Task details: Would you transcribe the whole listing exactly, minus its pictures?

Data segment:
****************

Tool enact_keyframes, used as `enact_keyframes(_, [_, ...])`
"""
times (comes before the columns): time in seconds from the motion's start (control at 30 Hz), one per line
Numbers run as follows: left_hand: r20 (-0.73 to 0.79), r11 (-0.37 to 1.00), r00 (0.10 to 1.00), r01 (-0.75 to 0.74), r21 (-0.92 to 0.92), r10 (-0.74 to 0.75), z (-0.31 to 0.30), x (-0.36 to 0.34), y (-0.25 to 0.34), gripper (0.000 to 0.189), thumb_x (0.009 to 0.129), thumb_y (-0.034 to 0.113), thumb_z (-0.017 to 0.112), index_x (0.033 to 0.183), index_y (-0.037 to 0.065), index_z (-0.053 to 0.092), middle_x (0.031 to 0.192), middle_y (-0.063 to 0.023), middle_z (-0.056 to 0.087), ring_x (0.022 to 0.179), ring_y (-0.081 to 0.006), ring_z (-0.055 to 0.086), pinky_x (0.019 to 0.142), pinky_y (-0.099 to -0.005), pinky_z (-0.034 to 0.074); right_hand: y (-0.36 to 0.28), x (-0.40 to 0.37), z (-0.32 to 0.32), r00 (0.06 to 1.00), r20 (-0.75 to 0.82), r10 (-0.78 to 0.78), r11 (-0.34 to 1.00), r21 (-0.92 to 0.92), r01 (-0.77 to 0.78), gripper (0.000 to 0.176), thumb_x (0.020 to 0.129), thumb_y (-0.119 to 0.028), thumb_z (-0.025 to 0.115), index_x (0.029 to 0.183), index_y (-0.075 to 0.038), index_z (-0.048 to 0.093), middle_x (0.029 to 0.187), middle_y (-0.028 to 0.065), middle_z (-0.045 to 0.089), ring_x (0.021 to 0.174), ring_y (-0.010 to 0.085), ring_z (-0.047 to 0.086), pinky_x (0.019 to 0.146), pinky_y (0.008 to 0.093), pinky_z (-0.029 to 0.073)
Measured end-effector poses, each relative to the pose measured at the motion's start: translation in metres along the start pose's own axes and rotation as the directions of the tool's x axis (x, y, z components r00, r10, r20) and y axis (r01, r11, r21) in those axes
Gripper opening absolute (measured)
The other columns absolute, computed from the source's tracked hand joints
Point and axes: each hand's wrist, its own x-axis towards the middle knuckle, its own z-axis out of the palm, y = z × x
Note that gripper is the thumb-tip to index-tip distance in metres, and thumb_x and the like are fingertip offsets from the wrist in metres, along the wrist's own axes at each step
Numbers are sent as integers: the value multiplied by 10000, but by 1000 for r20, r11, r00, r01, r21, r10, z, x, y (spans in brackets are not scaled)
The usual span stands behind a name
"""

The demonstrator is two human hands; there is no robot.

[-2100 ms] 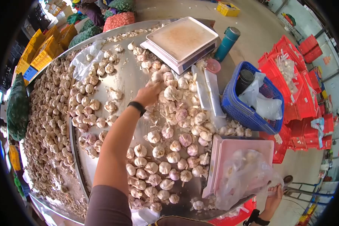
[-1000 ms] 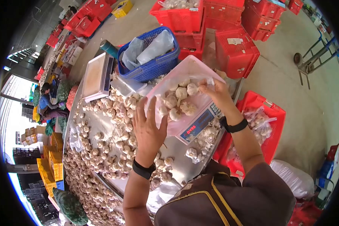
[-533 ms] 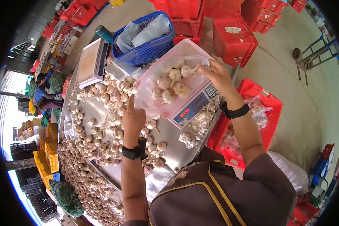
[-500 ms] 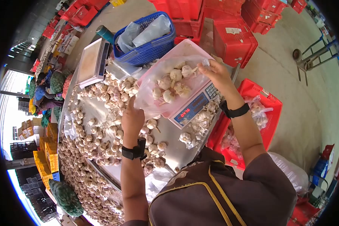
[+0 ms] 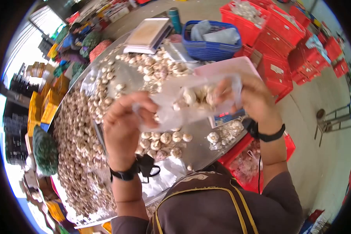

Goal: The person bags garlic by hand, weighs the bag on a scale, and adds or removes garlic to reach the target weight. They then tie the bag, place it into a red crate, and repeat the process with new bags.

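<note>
A clear plastic bag (image 5: 167, 105) with several garlic bulbs (image 5: 190, 96) in it hangs stretched between my hands, above the table. My left hand (image 5: 124, 121) is closed on the bag's left end. At the other end, my right hand (image 5: 255, 97), smeared by motion, has its fingers closed round the plastic. Behind and below the bag stands a digital scale with a pink tray (image 5: 238, 65); its red display is partly visible but too blurred to read. Loose garlic bulbs (image 5: 165, 138) lie on the metal table under my hands.
A second scale (image 5: 148, 33), a teal bottle (image 5: 174, 20) and a blue basket (image 5: 212, 48) stand at the far side. Red crates (image 5: 275, 72) are stacked behind. A red crate holding bagged garlic (image 5: 247, 163) is at my right. A large garlic heap (image 5: 78, 148) spreads left.
Both hands have lifted the bag of garlic off the scale tray and brought it nearer to me. My view has turned, so the table appears shifted right.
</note>
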Motion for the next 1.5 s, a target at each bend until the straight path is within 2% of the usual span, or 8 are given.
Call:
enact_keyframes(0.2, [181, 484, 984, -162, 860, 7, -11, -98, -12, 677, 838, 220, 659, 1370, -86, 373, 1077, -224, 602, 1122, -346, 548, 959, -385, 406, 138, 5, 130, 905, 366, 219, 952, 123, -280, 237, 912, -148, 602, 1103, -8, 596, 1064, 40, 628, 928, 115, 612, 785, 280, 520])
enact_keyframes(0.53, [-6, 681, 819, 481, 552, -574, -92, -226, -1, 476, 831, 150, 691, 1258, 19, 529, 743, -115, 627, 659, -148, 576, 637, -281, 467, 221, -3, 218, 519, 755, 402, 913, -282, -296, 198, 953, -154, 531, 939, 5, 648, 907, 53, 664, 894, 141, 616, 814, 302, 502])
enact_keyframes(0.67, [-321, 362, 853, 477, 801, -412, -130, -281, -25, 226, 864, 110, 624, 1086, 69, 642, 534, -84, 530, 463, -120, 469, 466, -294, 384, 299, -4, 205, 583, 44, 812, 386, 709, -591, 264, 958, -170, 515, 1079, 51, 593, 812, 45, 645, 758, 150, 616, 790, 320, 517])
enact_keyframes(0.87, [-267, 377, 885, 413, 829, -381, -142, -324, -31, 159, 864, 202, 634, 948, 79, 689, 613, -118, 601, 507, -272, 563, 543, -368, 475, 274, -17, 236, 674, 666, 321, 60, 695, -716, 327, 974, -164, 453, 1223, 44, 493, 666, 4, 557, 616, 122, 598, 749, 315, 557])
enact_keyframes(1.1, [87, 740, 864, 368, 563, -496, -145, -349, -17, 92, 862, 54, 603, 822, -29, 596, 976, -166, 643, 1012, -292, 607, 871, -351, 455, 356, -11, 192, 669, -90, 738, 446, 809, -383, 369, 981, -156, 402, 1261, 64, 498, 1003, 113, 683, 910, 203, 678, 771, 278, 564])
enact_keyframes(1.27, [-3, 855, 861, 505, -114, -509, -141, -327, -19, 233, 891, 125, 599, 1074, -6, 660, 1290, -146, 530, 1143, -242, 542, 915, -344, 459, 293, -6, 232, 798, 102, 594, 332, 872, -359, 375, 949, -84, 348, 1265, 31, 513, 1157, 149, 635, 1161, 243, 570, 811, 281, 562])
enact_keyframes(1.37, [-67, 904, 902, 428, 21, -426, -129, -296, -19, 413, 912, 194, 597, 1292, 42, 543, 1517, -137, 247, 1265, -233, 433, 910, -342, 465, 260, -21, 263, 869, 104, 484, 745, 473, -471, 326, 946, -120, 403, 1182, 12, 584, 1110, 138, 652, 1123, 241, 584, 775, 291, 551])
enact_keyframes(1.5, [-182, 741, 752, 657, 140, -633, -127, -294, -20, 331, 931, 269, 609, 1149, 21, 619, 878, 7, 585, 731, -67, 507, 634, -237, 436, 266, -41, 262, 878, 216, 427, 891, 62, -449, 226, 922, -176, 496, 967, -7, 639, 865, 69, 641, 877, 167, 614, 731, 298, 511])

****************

Answer space:
Tool enact_keyframes, used as `enact_keyframes(_, [_, ...])`
"""
times (comes before the columns): time in seconds from the motion's start (control at 30 Hz), one per line
Numbers run as follows: left_hand: r20 (-0.73 to 0.79), r11 (-0.37 to 1.00), r00 (0.10 to 1.00), r01 (-0.75 to 0.74), r21 (-0.92 to 0.92), r10 (-0.74 to 0.75), z (-0.31 to 0.30), x (-0.36 to 0.34), y (-0.25 to 0.34), gripper (0.000 to 0.189), thumb_x (0.009 to 0.129), thumb_y (-0.034 to 0.113), thumb_z (-0.017 to 0.112), index_x (0.033 to 0.183), index_y (-0.037 to 0.065), index_z (-0.053 to 0.092), middle_x (0.031 to 0.192), middle_y (-0.063 to 0.023), middle_z (-0.056 to 0.087), ring_x (0.022 to 0.179), ring_y (-0.081 to 0.006), ring_z (-0.055 to 0.086), pinky_x (0.019 to 0.142), pinky_y (-0.099 to -0.005), pinky_z (-0.034 to 0.074); right_hand: y (-0.36 to 0.28), x (-0.40 to 0.37), z (-0.32 to 0.32), r00 (0.06 to 1.00), r20 (-0.75 to 0.82), r10 (-0.78 to 0.78), r11 (-0.34 to 1.00), r21 (-0.92 to 0.92), r01 (-0.77 to 0.78), gripper (0.000 to 0.176), thumb_x (0.020 to 0.129), thumb_y (-0.119 to 0.028), thumb_z (-0.025 to 0.115), index_x (0.029 to 0.183), index_y (-0.075 to 0.038), index_z (-0.048 to 0.093), middle_x (0.029 to 0.187), middle_y (-0.028 to 0.065), middle_z (-0.045 to 0.089), ring_x (0.021 to 0.174), ring_y (-0.010 to 0.085), ring_z (-0.047 to 0.086), pinky_x (0.019 to 0.146), pinky_y (0.008 to 0.093), pinky_z (-0.029 to 0.073)
Measured end-effector poses, each relative to the pose measured at the motion's start: translation in metres along the start pose's own axes and rotation as the directions of the tool's x axis (x, y, z components r00, r10, r20) and y axis (r01, r11, r21) in those axes
Gripper opening absolute (measured)
The other columns absolute, computed from the source's tracked hand joints
Point and axes: each hand's wrist, its own x-axis towards the middle knuckle, its own z-axis out of the palm, y = z × x
Note that gripper is the thumb-tip to index-tip distance in metres, and thumb_x and the like are fingertip offsets from the wrist in metres, along the wrist's own axes at each step
Numbers are sent as integers: the value multiplied by 10000, but by 1000 for r20, r11, r00, r01, r21, r10, z, x, y (spans in brackets are not scaled)
The usual span stands behind a name
"""

The demonstrator is two human hands; there is no robot.

[-2100 ms] 
[-1000 ms] 
[-533 ms] 
[-500 ms] 
[+0 ms] 

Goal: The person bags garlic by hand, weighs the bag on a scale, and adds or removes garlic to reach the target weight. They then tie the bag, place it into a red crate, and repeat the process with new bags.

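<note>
A clear plastic bag (image 5: 167, 105) with several garlic bulbs (image 5: 190, 96) in it hangs stretched between my hands, above the table. My left hand (image 5: 124, 121) is closed on the bag's left end. At the other end, my right hand (image 5: 255, 97), smeared by motion, has its fingers closed round the plastic. Behind and below the bag stands a digital scale with a pink tray (image 5: 238, 65); its red display is partly visible but too blurred to read. Loose garlic bulbs (image 5: 165, 138) lie on the metal table under my hands.
A second scale (image 5: 148, 33), a teal bottle (image 5: 174, 20) and a blue basket (image 5: 212, 48) stand at the far side. Red crates (image 5: 275, 72) are stacked behind. A red crate holding bagged garlic (image 5: 247, 163) is at my right. A large garlic heap (image 5: 78, 148) spreads left.
Both hands have lifted the bag of garlic off the scale tray and brought it nearer to me. My view has turned, so the table appears shifted right.
</note>
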Motion for the next 1.5 s, a target at each bend until the straight path is within 2% of the usual span, or 8 are given.
Call:
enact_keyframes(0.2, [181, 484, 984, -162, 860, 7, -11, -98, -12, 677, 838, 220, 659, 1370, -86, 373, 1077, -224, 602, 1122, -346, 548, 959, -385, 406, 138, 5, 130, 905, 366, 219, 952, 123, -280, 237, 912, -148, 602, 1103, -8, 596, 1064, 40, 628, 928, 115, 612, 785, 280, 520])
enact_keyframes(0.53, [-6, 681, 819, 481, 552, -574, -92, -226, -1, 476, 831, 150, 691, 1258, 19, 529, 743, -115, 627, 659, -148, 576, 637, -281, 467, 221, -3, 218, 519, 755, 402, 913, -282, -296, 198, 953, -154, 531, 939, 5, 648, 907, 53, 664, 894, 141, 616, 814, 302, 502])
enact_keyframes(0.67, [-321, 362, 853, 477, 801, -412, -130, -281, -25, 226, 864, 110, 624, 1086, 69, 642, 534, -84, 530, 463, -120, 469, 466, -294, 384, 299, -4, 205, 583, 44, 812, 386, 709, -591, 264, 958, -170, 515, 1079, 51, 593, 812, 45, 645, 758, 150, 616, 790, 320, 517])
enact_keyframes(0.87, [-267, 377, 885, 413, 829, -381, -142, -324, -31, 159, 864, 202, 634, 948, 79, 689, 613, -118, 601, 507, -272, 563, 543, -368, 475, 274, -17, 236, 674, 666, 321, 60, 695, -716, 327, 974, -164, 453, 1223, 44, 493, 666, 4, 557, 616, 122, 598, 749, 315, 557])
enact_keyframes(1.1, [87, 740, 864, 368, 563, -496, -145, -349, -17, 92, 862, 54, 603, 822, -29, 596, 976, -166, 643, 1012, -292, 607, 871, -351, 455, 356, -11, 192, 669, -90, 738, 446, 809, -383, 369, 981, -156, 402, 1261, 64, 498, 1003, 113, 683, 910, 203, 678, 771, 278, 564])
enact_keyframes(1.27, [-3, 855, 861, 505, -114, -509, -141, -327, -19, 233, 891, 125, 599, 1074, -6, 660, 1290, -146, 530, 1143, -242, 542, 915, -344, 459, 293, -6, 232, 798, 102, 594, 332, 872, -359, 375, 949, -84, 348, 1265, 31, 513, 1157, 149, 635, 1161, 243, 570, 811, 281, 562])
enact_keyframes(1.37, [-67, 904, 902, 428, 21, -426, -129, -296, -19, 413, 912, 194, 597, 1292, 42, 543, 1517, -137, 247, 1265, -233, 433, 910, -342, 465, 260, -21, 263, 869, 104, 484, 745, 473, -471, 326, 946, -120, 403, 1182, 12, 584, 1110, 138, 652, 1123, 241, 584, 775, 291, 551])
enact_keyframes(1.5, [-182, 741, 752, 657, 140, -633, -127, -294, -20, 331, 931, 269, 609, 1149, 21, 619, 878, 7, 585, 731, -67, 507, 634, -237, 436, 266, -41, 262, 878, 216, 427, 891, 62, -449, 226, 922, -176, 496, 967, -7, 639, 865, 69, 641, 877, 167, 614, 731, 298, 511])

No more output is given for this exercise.